Growing pay inequality is at the heart of the NHS pay dispute, in a health service that speaks of universalism and fairness.
Recurrent pay freezes for the majority of NHS staff has led to pay in real terms falling by up to 15% against the cost of living since the general election. Pension increases for smaller pensions and cuts to other terms has doubled the size of this cut to some. In fact, staff have only had a 1% increase since 2010 with those at the top of their pay band being offered from 7p per hour pocket money this year, running roughshod over the independent NHS Pay Review Body. The health secretary, Jeremy Hunt, has said he will stop the pocket money if further cuts are not achieved.
About 40,000 staff in the NHS are paid less than the living wage, and many now revert to in-work benefits and food banks for bare essentials, and many low-paid jobs have now been outsourced, so the NHS can deny its responsibility to those staff.
People who keep our hospitals clean, keep us safe from infection and are often the ones who pass those encouraging words on to the sick are left floundering at the bottom of the scale, while repeated reports of pay increases at the other end of the scale continue to be the norm. Only last week, Yorkshire ambulance trust executives received a 30% uplift, a real kick in the teeth for those who drive their ambulances on salaries of £16,271. The former NHS England chief executive, David Nicholson, even justified the 11% increase for senior managers since 2009 in one of his parting interviews. He had a seven-figure pension pot to retire with. NHS England has been advertising PR jobs for over £100k; hardly contributing to patient care.
We need to also remind ourselves of the £3bn wasted on the NHS reorganisation, that has plunged our NHS into financial meltdown and the £4bn (2010-12) handed back to the Treasury.
Despite repeated calls by Unite to meet the health secretary – reported to be the richest person in the cabinet with a personal wealth of £18.65m – to resolve the dispute, he has continued to refuse a meeting, abdicating his responsibility to try and settle this dispute.
His counterpart in Wales has sat round the table to thrash out a deal in even tighter fiscal circumstances, and an offer for local government workers is to go out to consultation following talks. Hunt, with the responsibility for England’s largest workforce of 1.4m people, is acting irresponsibly in not trying to settle this dispute. It is time he was sacked for his politicking and failing management of NHS staff.
There is a big conversation to be had across the NHS on pay. Percentage increases over the years have resulted in those at the top doing even better, and those trying to get by, getting little more than peanuts. Unite made the case to the NHS Pay Review Body last year that percentage increases only increase pay inequality.
Agenda for Change, the largest equality-proofed pay system in the world, was introduced in 2004 to end pay inequality in the NHS. Doctors and dentists withdrew from the talks and now sit on their own pay spine. Senior managers also excluded themselves. The highest paid groups of staff did their own deal. This has to end – one pay system, judged against one set of criteria has to be used for everyone.

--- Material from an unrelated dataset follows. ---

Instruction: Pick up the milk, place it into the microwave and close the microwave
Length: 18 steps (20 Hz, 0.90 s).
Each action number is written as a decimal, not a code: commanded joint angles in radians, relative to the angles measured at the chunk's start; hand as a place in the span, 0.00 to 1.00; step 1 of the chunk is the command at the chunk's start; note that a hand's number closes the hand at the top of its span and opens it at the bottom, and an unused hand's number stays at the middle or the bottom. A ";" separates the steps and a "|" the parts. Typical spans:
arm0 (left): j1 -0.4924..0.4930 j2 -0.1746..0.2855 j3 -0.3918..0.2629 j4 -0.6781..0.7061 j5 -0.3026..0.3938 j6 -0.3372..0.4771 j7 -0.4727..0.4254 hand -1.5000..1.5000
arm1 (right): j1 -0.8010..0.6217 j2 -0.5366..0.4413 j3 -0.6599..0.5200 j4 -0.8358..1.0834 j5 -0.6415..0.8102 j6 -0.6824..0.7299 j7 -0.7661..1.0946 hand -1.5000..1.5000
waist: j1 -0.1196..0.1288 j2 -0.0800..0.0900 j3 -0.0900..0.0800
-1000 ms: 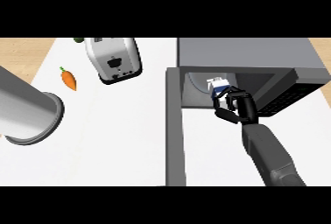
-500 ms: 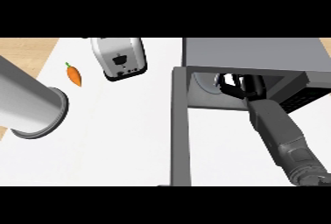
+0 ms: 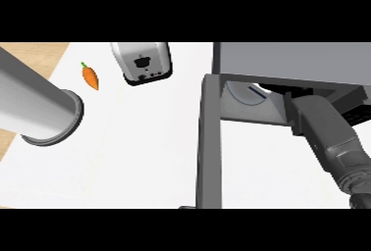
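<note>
- The right hand (image 3: 293, 91), upper right of the frame, is deep in the microwave (image 3: 290, 56) to set the milk down; its grip cannot be told.
- The milk (image 3: 255, 90) seems to be the white-and-blue sliver inside, beside the hand.
- The door (image 3: 208, 147), centre frame, stands wide open for the arm.

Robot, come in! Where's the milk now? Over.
Right hand hidden inside microwave; left hand not in view. Milk: likely the blue sliver inside. Door open, right forearm across the opening.
</note>
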 commanded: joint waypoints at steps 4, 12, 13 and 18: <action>-0.036 0.023 -0.014 0.005 0.000 0.019 0.011 0.00 | -0.025 -0.047 -0.011 0.026 0.004 -0.078 0.035 1.00 | 0.029 0.019 0.003; -0.063 0.050 -0.017 0.025 -0.004 0.012 0.013 0.00 | -0.032 -0.086 -0.013 0.038 0.001 -0.113 0.041 1.00 | 0.053 0.032 0.004; -0.072 0.062 0.003 0.051 -0.001 0.003 0.002 0.00 | -0.026 -0.075 -0.017 0.040 -0.004 -0.133 0.037 1.00 | 0.058 0.032 0.003; -0.092 0.069 -0.012 0.058 -0.012 0.006 0.007 0.00 | -0.052 -0.092 -0.026 0.043 -0.018 -0.123 0.044 1.00 | 0.062 0.038 0.004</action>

Due to growing inequality in pay, those at the top of the scale must make their contribution to those at the bottom. It has to also be questioned why an increment point, even within Agenda for Change is worth just £359 for the lowest paid and yet £4,509 for the highest on the scale. This gap has grown by 10% since 2006. This government has also introduced performance pay which is not only divisive, but will lead to greater pay discrimination as has been experienced in all other sectors of the economy.

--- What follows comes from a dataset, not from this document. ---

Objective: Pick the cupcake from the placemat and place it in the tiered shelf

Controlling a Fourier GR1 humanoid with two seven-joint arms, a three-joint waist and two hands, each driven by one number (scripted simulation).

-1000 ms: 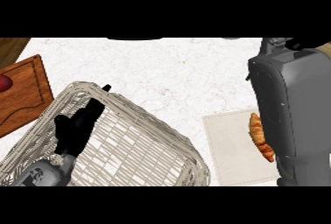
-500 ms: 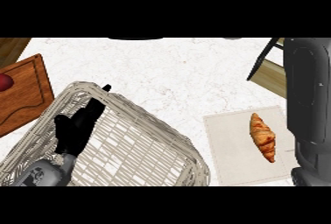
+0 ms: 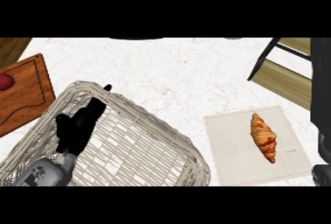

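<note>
A golden-brown croissant (image 3: 264, 136) lies on a pale placemat (image 3: 229, 151) at the right of the white counter; no cupcake shows. A wooden tiered shelf (image 3: 284, 72) with a black frame stands at the upper right, beyond the mat. My left hand (image 3: 77, 129) is open, its fingers straight, resting over the wicker basket at the lower left and holding nothing. Only my right forearm (image 3: 321, 109) shows, as a dark strip down the right edge beside the placemat; its hand is out of the picture.
A large wicker basket (image 3: 161, 135) fills the lower left. A wooden cutting board (image 3: 26, 96) with a red fruit (image 3: 5, 81) on it lies at the far left. Bare marble counter (image 3: 181, 65) lies between basket, shelf and placemat.
My right arm has swung rightward off the placemat, uncovering the croissant and the shelf. The left hand has stayed where it was over the basket.
</note>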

Unite’s message to the health secretary, expecting to increase his wealth with a 10% salary uplift in May, is that there are means to resolve this dispute and create fairer equal pay.
When 7,800 staff earn above £100k, a third of whom more than the prime minister, and many enjoying more than £250,000 a year, it is not hard to see why NHS staff are so angry over the government’s contempt for them.
We believe the government made a decision, because NHS staff are nearly 80% women, caring and professional, that they could continue to cut their pay without a comeback. He called it wrong. David Cameron has a national strike on his hands, pressure is now building for him to find a solution.